Petro-Canada says that most of its gas stations are once again able to accept credit and debit card payments, as the recovery process continues after parent company Suncor Energy was hit by a cyber attack in late June.
Ransomware is heavily suspected, but not yet confirmed in the cyber attack that sent Petro-Canada gas stations into “cash only” mode for several days. The chain is the retail arm of one of Canada’s largest gasoline producers, with more than a thousand locations across the nation. While most stations can reportedly now take credit card payments again, customers should anticipate that some here and there might still be dealing only in cash and that loyalty points may not be available.
Gas stations recovering card payments, but loyalty and pass program access remains spotty
In the final days of June, many customers were taken by surprise when they pulled into Petro-Canada gas stations only to find “cash only” signs flying. The issue was not uncommon as the chain is one of the largest in the country.
As of early July, things appear to be getting back on track. However, customers may still have issues with their loyalty program points and season passes for car washes that they may have purchased. The gas stations allow customers to pay for fuel-ups and other items with their loyalty points, and that functionality was taken out along with the card payment systems after the cyber attack hit Suncor.
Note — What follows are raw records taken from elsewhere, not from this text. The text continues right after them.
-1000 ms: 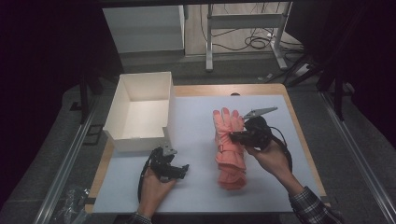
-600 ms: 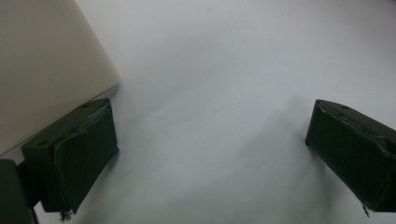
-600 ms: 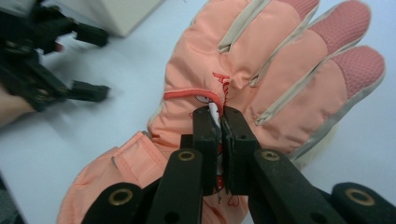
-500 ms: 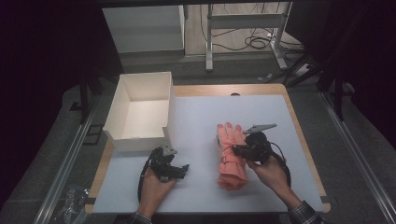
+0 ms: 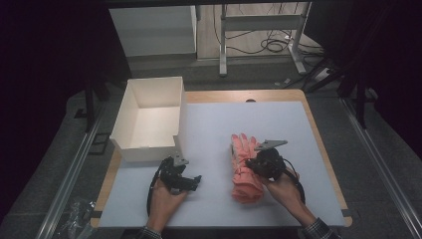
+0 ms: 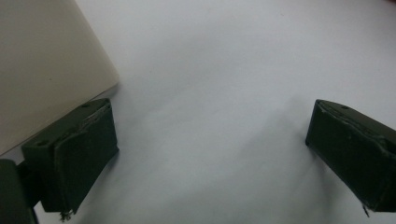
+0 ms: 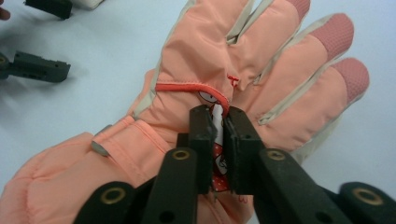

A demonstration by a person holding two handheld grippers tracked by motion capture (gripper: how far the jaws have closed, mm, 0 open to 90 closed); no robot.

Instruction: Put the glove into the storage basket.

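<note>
The padded salmon-pink fabric glove [image 5: 245, 169] lies flat on the pale sheet covering the bench [image 5: 278, 124], at about five o'clock from the bench centre, fingers pointing to twelve o'clock. The right gripper [image 7: 218, 133] has its jaws closed on a small printed tag or label [image 7: 217, 140] at the back of the glove, just below the red piping. The left gripper [image 5: 180, 175] rests at seven o'clock with its jaws spread wide and empty, the left one beside the corner of the open white cardboard box [image 5: 149, 119]. Judgement: the hold is on thin trim only, not the padded body. Any lift would hang the whole glove from that tag, which could slip from the jaws or tear its stitching, dropping the glove short of wherever it is bound.
</note>
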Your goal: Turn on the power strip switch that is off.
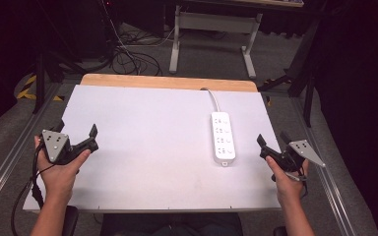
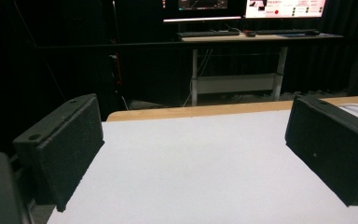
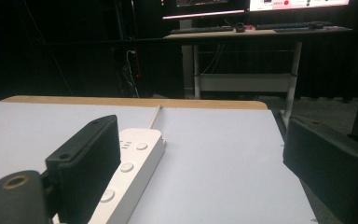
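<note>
A white power strip lies flat on the white tabletop, right of centre, with its cord running off the far edge. My left gripper hovers over the table's left edge, open, and in the left gripper view only bare tabletop lies between its pads. My right gripper sits at the right edge, a little right of the strip, also open. In the right gripper view the power strip lies just beside the left pad, partly hidden behind it, not between the jaws.
A wooden strip borders the table's far edge. Metal rails run along both sides. Beyond stand a white-legged desk and tangled floor cables. That desk carries lit monitors and a keyboard.
</note>
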Action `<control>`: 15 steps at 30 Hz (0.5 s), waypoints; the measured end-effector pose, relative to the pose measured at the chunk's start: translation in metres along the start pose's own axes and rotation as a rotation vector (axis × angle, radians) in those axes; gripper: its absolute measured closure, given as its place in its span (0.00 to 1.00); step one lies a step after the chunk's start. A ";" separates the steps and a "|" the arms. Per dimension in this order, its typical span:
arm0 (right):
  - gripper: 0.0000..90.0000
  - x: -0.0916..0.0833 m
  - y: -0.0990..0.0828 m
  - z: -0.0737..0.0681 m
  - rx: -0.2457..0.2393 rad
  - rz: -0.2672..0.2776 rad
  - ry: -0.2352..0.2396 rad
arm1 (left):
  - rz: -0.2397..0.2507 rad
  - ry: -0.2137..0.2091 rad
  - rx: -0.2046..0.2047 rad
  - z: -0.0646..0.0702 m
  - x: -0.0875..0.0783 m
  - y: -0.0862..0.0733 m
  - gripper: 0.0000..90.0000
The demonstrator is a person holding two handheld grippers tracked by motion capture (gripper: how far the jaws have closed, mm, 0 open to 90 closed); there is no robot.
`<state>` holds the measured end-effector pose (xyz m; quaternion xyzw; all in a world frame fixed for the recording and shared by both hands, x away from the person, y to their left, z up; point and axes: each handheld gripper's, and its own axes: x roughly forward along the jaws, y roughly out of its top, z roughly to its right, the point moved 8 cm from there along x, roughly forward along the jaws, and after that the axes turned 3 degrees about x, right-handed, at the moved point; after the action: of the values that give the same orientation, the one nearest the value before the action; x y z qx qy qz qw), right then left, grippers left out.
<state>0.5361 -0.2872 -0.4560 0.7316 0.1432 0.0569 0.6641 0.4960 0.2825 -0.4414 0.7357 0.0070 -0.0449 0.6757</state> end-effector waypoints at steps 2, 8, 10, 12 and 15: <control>0.14 0.000 0.000 0.000 -0.003 0.002 0.000 | 0.000 0.000 0.001 0.000 0.000 0.000 0.05; 0.14 0.000 0.001 0.000 -0.002 0.005 -0.003 | 0.001 0.003 -0.006 -0.002 -0.001 0.000 0.05; 0.14 0.000 0.001 0.001 0.000 0.005 -0.007 | 0.001 0.002 -0.008 -0.002 -0.001 0.000 0.06; 0.14 0.000 0.001 0.001 0.000 0.008 -0.011 | 0.001 0.001 -0.006 -0.001 -0.001 0.000 0.06; 0.19 -0.001 0.003 0.002 0.003 0.016 -0.009 | 0.002 0.001 -0.005 -0.001 -0.001 0.000 0.06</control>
<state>0.5357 -0.2896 -0.4535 0.7340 0.1347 0.0587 0.6630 0.4947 0.2839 -0.4412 0.7341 0.0070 -0.0439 0.6775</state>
While it remains unclear who the culprits were, a Canadian intelligence agency (the Communications Security Establishment) issued a public warning regarding the oil and gas industry just a few days before the cyber attack. The agency said that non-state (but apparently quite nationalist) threat actors were planning to target the industry, particularly the consumer end of it (such as gas stations), as a means of reducing general public support for Canadian aid to Ukraine. State-backed Russian hacking teams definitely have a documented interest in attacking Canada’s gas supply, but they tend to be interested more in pipelines than retail pumps.
Cyber attack reportedly did not impact personal information
There has not been a major update from Suncor since its initial press release a week ago, but the company has said that no personal information was compromised in the attack. If that is true, it appears to be a fairly straightforward ransomware attack without data exfiltration or extortion.
As to how a ransomware attack on Suncor might have led to the payment systems at gas stations being locked up, the likely culprit is a Windows system that manages the pumps. Gas pumps have shipped with Windows since at least 2006, and Linux-based pump management systems have even been spotted in the wild in recent years. Unfortunately, some of these pumps are running extremely outdated versions of Windows (such as CE and XP) and are not designed to be upgraded.
There appears to also be some connection to the loyalty program along these lines, as customers were not able to earn or use points during much of the recovery period, or even to log into their accounts online. And those that purchased carwash season passes, which allow for several months of daily washes for a flat price, were also not able to make use of the benefit.